Lastly, the three longer stamens alternate with the three shorter ones,
whereas in Lythrum and Oxalis the long and short stamens belong to distinct
whorls. With respect to the absence of the mid-styled form in the case of the
Pontederia which grows wild in Southern Brazil, this would probably follow if
only two forms had been originally introduced there; for, as we shall hereafter
see from the observations of Hildebrand, Fritz Muller and myself, when one form
of Oxalis is fertilised exclusively by either of the other two forms, the
offspring generally belong to the two parent-forms.
Fritz Muller has recently discovered, as he informs me, a third species of
Pontederia, with all three forms growing together in pools in the interior of S.

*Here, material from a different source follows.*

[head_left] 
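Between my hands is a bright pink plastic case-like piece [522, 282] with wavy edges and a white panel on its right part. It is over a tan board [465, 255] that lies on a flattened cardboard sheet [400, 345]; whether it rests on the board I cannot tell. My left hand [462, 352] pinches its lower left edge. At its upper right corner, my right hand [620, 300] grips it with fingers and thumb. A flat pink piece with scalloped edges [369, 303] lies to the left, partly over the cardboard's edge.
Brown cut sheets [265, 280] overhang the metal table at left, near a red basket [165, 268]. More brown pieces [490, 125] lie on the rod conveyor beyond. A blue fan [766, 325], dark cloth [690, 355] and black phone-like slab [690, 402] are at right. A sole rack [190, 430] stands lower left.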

Brazil; so that no shadow of doubt can any longer remain about this genus
including trimorphic species. He sent me dried flowers of all three forms. In
the long-styled form the stigma stands a little above the tips of the petals,
and on a level with the anthers of the longest stamens in the other two forms.
The pistil is in length to that of the mid-styled as 100 to 56, and to that of
the short-styled as 100 to 16. Its summit is rectangularly bent upwards, and the
stigma is rather broader than that of the mid-styled, and broader in about the
ratio of 7 to 4 than that of the short-styled.